* **Prompt**
In full and without alteration, write out the records.

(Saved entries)
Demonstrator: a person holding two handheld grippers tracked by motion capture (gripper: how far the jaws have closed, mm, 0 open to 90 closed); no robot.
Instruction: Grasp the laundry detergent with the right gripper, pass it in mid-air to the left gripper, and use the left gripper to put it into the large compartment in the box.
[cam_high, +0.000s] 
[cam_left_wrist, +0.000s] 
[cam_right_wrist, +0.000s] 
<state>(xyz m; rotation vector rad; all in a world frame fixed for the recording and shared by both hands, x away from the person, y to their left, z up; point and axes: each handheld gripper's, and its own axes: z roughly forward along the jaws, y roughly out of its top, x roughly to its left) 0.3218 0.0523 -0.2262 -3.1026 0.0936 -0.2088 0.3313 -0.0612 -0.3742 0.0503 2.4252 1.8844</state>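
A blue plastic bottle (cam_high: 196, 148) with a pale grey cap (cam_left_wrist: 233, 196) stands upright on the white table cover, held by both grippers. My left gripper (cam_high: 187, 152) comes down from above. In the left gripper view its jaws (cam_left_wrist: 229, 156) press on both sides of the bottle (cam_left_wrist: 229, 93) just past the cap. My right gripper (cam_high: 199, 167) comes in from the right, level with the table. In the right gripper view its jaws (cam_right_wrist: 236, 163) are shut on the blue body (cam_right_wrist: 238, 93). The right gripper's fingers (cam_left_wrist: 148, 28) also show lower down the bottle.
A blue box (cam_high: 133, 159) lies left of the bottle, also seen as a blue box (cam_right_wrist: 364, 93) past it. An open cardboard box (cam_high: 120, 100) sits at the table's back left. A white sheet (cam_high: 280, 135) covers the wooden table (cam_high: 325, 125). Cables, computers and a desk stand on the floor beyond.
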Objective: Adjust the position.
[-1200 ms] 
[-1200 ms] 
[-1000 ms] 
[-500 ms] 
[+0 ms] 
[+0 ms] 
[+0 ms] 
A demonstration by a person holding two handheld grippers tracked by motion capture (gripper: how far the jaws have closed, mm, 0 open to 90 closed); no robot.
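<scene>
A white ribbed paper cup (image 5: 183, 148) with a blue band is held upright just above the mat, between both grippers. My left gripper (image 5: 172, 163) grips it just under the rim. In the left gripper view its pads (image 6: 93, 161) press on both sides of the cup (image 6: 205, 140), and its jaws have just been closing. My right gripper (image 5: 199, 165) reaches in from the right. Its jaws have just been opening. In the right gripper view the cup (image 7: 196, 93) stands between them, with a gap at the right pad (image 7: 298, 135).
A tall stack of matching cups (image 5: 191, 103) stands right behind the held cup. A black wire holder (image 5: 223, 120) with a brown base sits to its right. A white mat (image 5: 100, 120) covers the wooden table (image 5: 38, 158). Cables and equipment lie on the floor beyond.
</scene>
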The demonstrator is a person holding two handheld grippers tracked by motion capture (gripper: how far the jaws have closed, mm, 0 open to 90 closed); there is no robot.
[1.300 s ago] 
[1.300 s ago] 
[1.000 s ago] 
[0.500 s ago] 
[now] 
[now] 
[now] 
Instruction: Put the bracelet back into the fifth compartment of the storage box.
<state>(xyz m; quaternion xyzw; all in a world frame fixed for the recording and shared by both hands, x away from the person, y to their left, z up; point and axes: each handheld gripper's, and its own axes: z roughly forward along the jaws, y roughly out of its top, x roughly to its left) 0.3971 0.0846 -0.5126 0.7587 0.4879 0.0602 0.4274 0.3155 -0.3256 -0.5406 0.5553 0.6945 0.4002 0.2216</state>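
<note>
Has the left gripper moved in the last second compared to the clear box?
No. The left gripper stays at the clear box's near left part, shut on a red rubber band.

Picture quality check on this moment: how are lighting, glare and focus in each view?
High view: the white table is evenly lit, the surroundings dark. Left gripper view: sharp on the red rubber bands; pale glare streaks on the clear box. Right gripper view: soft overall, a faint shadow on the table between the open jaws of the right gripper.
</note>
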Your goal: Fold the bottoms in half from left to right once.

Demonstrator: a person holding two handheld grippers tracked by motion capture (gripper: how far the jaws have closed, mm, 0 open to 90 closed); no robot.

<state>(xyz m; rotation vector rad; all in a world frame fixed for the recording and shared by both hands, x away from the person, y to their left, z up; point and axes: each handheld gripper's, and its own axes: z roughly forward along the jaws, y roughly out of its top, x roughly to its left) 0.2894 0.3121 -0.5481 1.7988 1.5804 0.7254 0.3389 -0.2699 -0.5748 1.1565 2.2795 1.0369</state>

* **Exercise result**
Demonstrator: a person holding two handheld grippers tracked by motion capture (gripper: how far the jaws have closed, mm, 0 open to 90 closed); no robot.
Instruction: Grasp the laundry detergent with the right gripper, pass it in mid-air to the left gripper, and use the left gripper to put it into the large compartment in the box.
[cam_high, +0.000s] 
[cam_left_wrist, +0.000s] 
[cam_right_wrist, +0.000s] 
<state>(xyz m; rotation vector rad; all in a world frame fixed for the recording and shared by both hands, x away from the person, y to their left, z up; point and axes: each handheld gripper's, and its own axes: z roughly forward along the jaws, y roughly out of its top, x roughly to its left) 0.3218 0.0523 -0.2262 -3.1026 0.0936 -0.2088 0.3313 -0.0612 -0.3742 0.0503 2.4252 1.8844</state>
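A blue plastic bottle (cam_high: 196, 148) with a pale grey cap (cam_left_wrist: 233, 196) stands upright on the white table cover, held by both grippers. My left gripper (cam_high: 187, 152) comes down from above. In the left gripper view its jaws (cam_left_wrist: 229, 156) press on both sides of the bottle (cam_left_wrist: 229, 93) just past the cap. My right gripper (cam_high: 199, 167) comes in from the right, level with the table. In the right gripper view its jaws (cam_right_wrist: 236, 163) are shut on the blue body (cam_right_wrist: 238, 93). The right gripper's fingers (cam_left_wrist: 148, 28) also show lower down the bottle.
A blue box (cam_high: 133, 159) lies left of the bottle, also seen as a blue box (cam_right_wrist: 364, 93) past it. An open cardboard box (cam_high: 120, 100) sits at the table's back left. A white sheet (cam_high: 280, 135) covers the wooden table (cam_high: 325, 125). Cables, computers and a desk stand on the floor beyond.
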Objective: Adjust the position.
[-1200 ms] 
[-1200 ms] 
[-1000 ms] 
[-500 ms] 
[+0 ms] 
[+0 ms] 
[+0 ms] 
A demonstration by a person holding two handheld grippers tracked by motion capture (gripper: how far the jaws have closed, mm, 0 open to 90 closed); no robot.
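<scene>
A white ribbed paper cup (image 5: 183, 148) with a blue band is held upright just above the mat, between both grippers. My left gripper (image 5: 172, 163) grips it just under the rim. In the left gripper view its pads (image 6: 93, 161) press on both sides of the cup (image 6: 205, 140), and its jaws have just been closing. My right gripper (image 5: 199, 165) reaches in from the right. Its jaws have just been opening. In the right gripper view the cup (image 7: 196, 93) stands between them, with a gap at the right pad (image 7: 298, 135).
A tall stack of matching cups (image 5: 191, 103) stands right behind the held cup. A black wire holder (image 5: 223, 120) with a brown base sits to its right. A white mat (image 5: 100, 120) covers the wooden table (image 5: 38, 158). Cables and equipment lie on the floor beyond.
</scene>
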The demonstrator is a person holding two handheld grippers tracked by motion capture (gripper: how far the jaws have closed, mm, 0 open to 90 closed); there is no robot.
[1.300 s ago] 
[1.300 s ago] 
[1.000 s ago] 
[0.500 s ago] 
[now] 
[now] 
[now] 
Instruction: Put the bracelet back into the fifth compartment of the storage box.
<state>(xyz m; quaternion xyzw; all in a world frame fixed for the recording and shared by both hands, x away from the person, y to their left, z up; point and axes: each handheld gripper's, and its own axes: z roughly forward along the jaws, y roughly out of its top, x roughly to its left) 0.3971 0.0846 -0.5126 0.7587 0.4879 0.0602 0.4274 0.3155 -0.3256 -0.5406 0.5553 0.6945 0.4002 0.2216</state>
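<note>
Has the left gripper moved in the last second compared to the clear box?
No. The left gripper stays at the clear box's near left part, shut on a red rubber band.

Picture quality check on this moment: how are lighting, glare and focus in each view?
High view: the white table is evenly lit, the surroundings dark. Left gripper view: sharp on the red rubber bands; pale glare streaks on the clear box. Right gripper view: soft overall, a faint shadow on the table between the open jaws of the right gripper.
</note>
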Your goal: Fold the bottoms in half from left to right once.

Demonstrator: a person holding two handheld grippers tracked by motion capture (gripper: how far the jaws have closed, mm, 0 open to 90 closed); no robot.

<state>(xyz m; rotation vector rad; all in a world frame fixed for the recording and shared by both hands, x away from the person, y to their left, z up; point and axes: each handheld gripper's, and its own axes: z roughly forward along the jaws, y roughly out of its top, x roughly to its left) 0.2894 0.3121 -0.5481 1.7988 1.5804 0.7254 0.3389 -0.2699 -0.5748 1.1565 2.2795 1.0369</state>

There is nothing more to this answer.